Will ABC make money on the reboot? It has surely streamlined the fees from the original, though talent salaries — $25 million for Katy Perry, a little more than $10 million for Seacrest — are as eye-popping as ever. ABC and FremantleMedia executives insist Idol will not be a loss leader. "We're running a business here, so we certainly are always looking for things to be profitable," Dungey says.
Expectations: According to media buyers, the network is guaranteeing a 1.8 rating in the key 18-to-49 demographic, which seems achievable with seven days of delayed viewing factored in; ABC is averaging a 1.45 rating in the demo. Still, media buyers have been bullish on Idol and are ponying up nearly $200,000 for a 30-second spot, compared with a high of $150,000 on Fox during the last season. Full story.

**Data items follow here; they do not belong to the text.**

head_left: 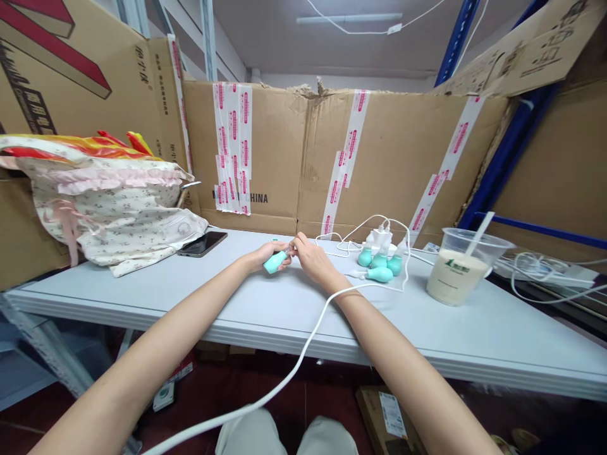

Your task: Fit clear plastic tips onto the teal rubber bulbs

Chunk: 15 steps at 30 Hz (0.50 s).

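My left hand (265, 254) is closed around a teal nasal aspirator bulb (275, 262), held just above the table with its clear tip pointing up and right. My right hand (310, 254) meets it from the right, fingers pinched at the tip's end. Whatever lies between those fingertips is hidden. To the right of my hands, several similar bulbs (380, 260) with clear tips stand together, and another aspirator (379, 274) lies on its side in front of them. A small green piece (275, 239) shows just behind my left hand.
A white cable (303, 354) crosses over my right forearm and loops around the bulbs near a white plug block (379, 237). A drink cup (458, 272) with a straw stands right. A phone (203, 244) and floral cloth bag (118, 202) lie left. Cardboard (279, 145) walls the table's back.
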Available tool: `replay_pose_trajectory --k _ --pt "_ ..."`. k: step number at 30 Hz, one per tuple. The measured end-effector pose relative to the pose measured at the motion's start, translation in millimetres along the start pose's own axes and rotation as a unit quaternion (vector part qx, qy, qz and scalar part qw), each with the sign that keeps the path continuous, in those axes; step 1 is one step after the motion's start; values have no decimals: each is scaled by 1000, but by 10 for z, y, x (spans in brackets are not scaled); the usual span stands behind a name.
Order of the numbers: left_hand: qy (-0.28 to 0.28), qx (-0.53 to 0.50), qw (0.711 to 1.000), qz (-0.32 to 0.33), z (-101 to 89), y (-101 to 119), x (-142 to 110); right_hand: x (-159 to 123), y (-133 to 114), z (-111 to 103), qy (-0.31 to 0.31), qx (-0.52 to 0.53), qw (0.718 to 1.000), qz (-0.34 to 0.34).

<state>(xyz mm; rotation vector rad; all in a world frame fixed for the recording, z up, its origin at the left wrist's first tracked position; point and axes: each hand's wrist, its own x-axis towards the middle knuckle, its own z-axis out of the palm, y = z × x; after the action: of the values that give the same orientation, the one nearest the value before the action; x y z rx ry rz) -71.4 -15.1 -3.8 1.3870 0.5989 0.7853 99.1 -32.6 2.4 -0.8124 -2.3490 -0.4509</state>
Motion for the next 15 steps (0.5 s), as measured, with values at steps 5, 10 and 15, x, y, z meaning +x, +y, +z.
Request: replay_pose_trajectory --k 5,10,15 --pt "-4 6 1000 6 -1 33 -9 -2 -6 0 24 59 998 25" --pt "9 8 1000 13 -11 46 -14 24 -47 69 75 101 987 102" --pt "54 12 998 34 -102 -15 35 37 51 97 171 101 944 262"
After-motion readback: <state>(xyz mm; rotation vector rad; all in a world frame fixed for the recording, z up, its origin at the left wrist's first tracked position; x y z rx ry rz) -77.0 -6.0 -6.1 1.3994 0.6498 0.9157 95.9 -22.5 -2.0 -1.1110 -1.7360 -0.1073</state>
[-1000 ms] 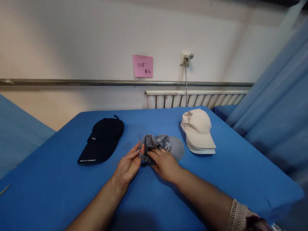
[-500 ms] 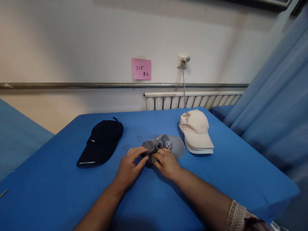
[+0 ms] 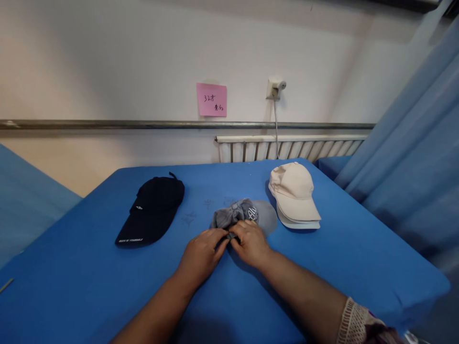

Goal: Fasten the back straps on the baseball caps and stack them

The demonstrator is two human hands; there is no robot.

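Observation:
A grey baseball cap (image 3: 234,213) with white lettering lies at the middle of the blue-covered table (image 3: 89,286), its brim pointing right. My left hand (image 3: 205,248) pinches the near edge of this cap with thumb and fingers. Close beside it, my right hand (image 3: 249,242) also grips the near side, its fingers curled over the fabric. The two sets of fingertips almost meet, and they hide part of the cap's edge. To the left rests a black cap (image 3: 152,205) with small white print on its brim. On the right sits a stack of cream caps (image 3: 294,188).
A pink note (image 3: 211,100) and a socket with a plug (image 3: 275,91) are on the wall. Behind the table run a metal rail (image 3: 161,124) and a white radiator (image 3: 258,149). Blue curtains (image 3: 412,129) hang on the right. A thin stick (image 3: 6,285) lies far left.
My left hand has moved slightly right, and its fingers have closed onto the near edge of the grey cap beside my right fingers. The cap has stayed in nearly the same place.

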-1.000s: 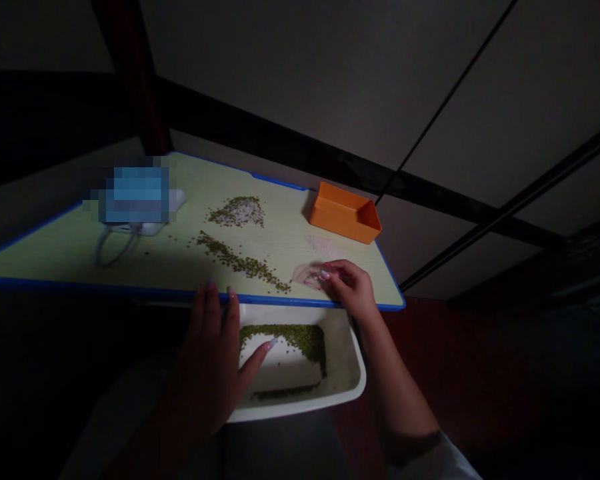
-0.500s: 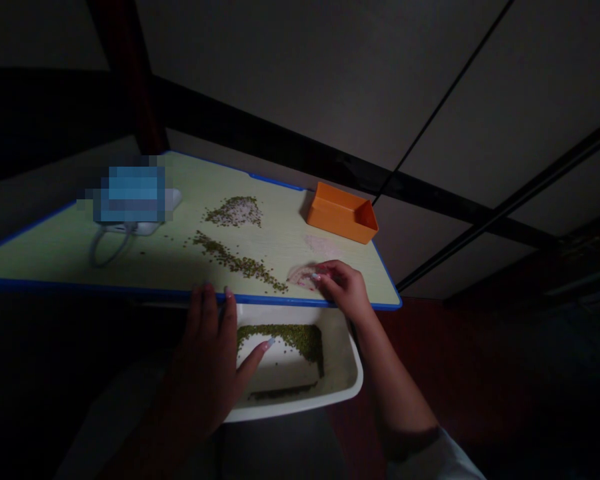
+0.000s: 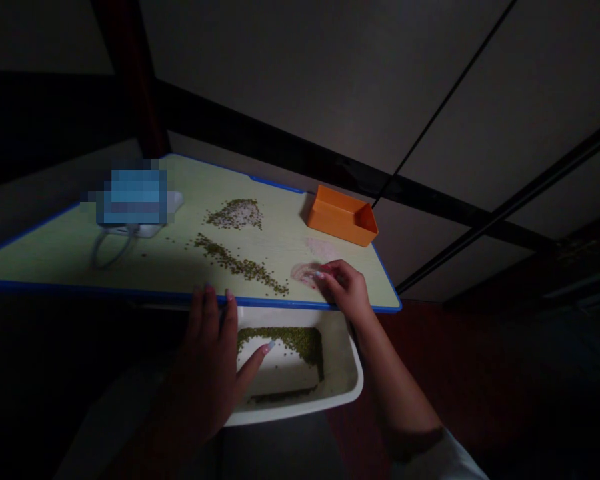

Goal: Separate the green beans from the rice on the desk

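My right hand [image 3: 347, 287] is at the table's front right, its thumb and forefinger pinched on a flat, see-through piece with pinkish-red marks [image 3: 304, 273]. I cannot make out its exact kind. My left hand [image 3: 213, 363] has its fingers spread, fingertips by the blue table edge and thumb over the white basin [image 3: 356, 373]. Green beans [image 3: 305, 340] gather along the far and right inside of that basin. On the table, a loose band of green beans [image 3: 240, 265] runs toward the see-through piece. Behind it sits a pile of white grains mixed with green beans [image 3: 237, 213].
An orange open box [image 3: 337, 223] stands at the table's back right. Pale pinkish grains or marks [image 3: 323, 248] lie in front of it. A pixelated device on a white base [image 3: 153, 228] with a looped cord is at the left. The pale table [image 3: 280, 200] has a blue rim.
The see-through piece has shifted slightly to the right, toward my right hand, and turned a little. My left hand has hardly moved.
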A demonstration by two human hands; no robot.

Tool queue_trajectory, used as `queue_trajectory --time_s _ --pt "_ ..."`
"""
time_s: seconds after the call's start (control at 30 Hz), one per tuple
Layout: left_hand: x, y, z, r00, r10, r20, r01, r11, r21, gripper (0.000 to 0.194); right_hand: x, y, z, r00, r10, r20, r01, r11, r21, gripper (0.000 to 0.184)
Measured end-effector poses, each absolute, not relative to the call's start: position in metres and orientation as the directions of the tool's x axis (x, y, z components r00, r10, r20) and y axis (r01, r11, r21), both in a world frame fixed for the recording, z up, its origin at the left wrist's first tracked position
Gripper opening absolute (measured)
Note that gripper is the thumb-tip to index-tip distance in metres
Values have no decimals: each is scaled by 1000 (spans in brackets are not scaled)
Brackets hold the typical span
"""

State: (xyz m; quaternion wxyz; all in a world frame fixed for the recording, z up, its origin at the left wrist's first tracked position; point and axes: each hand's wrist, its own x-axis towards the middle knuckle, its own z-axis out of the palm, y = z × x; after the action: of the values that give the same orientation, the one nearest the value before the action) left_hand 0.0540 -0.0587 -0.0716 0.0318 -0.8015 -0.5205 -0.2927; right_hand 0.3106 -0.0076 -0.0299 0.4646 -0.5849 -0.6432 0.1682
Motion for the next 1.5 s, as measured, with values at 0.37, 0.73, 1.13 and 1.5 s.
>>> queue_trajectory --time_s 0.37,0.73,1.13,1.5 --pt "54 -60 -73 275 812 515 853 -453 259 87 310 -5 -27 19 902 432 741 277 -611 20" --pt "53 -59 -74 275 803 529 857 -454 244 85 319 13 -8 145 873 466 974 -43 -221 17" --pt "52 -58 -78 284 799 531 861 -456 226 87 285 46 1 -198 889 412 851 365 -379 10" --pt "51 -58 -79 300 794 529 854 -471 223 87 294 44 -8 -346 826 445 647 553 -524 14"
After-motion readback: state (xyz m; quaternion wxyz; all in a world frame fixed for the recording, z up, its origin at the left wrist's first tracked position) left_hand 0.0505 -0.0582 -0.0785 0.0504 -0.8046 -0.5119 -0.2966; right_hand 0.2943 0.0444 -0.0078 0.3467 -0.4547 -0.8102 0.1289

The Obama-Netflix report...
Producing deal? Per The New York Times, Barack Obama is said to be in advanced talks with the streaming outfit to produce original shows in what would be his first big move after exiting the White House in 2017. The deal would also be with his wife and former first lady, Michelle Obama.

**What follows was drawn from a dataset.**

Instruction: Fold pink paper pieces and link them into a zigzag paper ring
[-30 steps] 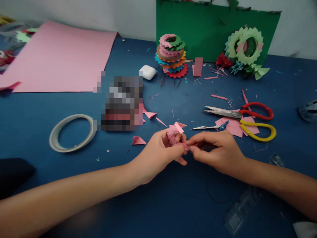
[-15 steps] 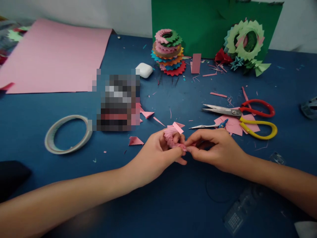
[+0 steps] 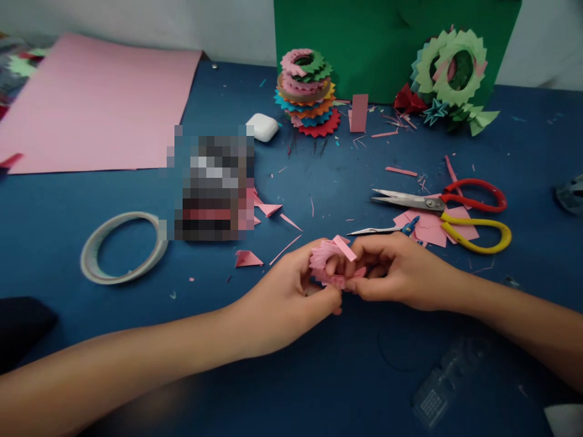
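Note:
A curved chain of folded pink paper pieces [image 3: 321, 257] is held up over the blue table between both hands. My left hand [image 3: 298, 291] is closed around its left side, thumb along the lower edge. The fingers of my right hand [image 3: 392, 267] pinch the chain's lower right end; what lies deeper inside that grip is hidden. One flat folded strip stands out at the chain's top. Just beyond my right hand lie the scissors [image 3: 430, 203] with one red and one yellow handle, on several pink paper pieces [image 3: 430, 229]. A slim pointed metal tool [image 3: 374, 231] with a blue end touches them.
At left are a roll of tape [image 3: 91, 261], a pink sheet [image 3: 113, 103] and a blurred-out object [image 3: 209, 194]. A small white case [image 3: 262, 127], a stack of colourful paper rings [image 3: 306, 91] and a green paper ring [image 3: 439, 76] stand at the back, by a green board [image 3: 364, 48].
Both hands have shifted slightly right with the pink chain. The chain has turned so its ring shape shows more, and my right fingers now overlap its right end.

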`<control>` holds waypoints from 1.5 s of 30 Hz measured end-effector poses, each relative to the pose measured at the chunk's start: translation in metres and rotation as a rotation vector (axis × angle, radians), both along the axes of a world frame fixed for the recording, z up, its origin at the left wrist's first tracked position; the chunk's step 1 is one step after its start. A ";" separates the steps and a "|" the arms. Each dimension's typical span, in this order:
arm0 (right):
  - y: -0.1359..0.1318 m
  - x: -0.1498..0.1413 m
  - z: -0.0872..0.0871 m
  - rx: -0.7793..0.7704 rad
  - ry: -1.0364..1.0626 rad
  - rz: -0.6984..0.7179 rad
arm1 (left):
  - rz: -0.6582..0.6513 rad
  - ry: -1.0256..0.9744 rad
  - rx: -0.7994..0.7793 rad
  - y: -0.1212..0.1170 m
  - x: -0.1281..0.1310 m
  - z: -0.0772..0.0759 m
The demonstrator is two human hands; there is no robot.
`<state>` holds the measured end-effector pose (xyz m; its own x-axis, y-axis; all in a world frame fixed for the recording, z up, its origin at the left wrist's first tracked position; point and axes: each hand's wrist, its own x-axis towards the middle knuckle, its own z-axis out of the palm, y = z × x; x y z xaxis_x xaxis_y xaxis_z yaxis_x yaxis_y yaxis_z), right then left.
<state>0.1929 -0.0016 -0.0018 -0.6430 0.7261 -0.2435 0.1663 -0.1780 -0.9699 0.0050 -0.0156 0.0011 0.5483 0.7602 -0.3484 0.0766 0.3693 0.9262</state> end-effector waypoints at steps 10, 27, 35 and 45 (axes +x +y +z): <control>-0.011 -0.004 -0.002 0.094 0.047 -0.201 | 0.053 -0.076 -0.081 0.004 0.002 0.006; -0.012 -0.002 -0.007 0.280 0.003 -0.327 | 0.074 -0.217 -0.145 0.007 0.001 0.004; -0.012 -0.002 -0.003 0.387 -0.022 -0.282 | 0.082 -0.218 -0.107 0.008 0.000 0.004; -0.018 -0.006 -0.010 0.443 -0.042 -0.353 | 0.157 -0.182 -0.259 0.007 0.005 0.008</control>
<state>0.1872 -0.0197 -0.0119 -0.3390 0.9340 0.1130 0.2109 0.1925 -0.9584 0.0098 -0.0085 0.0088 0.5027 0.7393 -0.4480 -0.1576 0.5879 0.7934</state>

NYT: "Obama does not intend to use his Netflix shows to directly respond to President Trump or conservative critics, according to people familiar with discussions about the programming," the paper reports. "They said the Obamas had talked about producing shows that highlight inspirational stories."
More Star Wars on its way...
And it'll be streaming: Jon Favreau is set to executive produce and write a new live-action Star Wars series for Disney’s upcoming new direct-to-consumer streaming platform, with a late 2019 debut in mind.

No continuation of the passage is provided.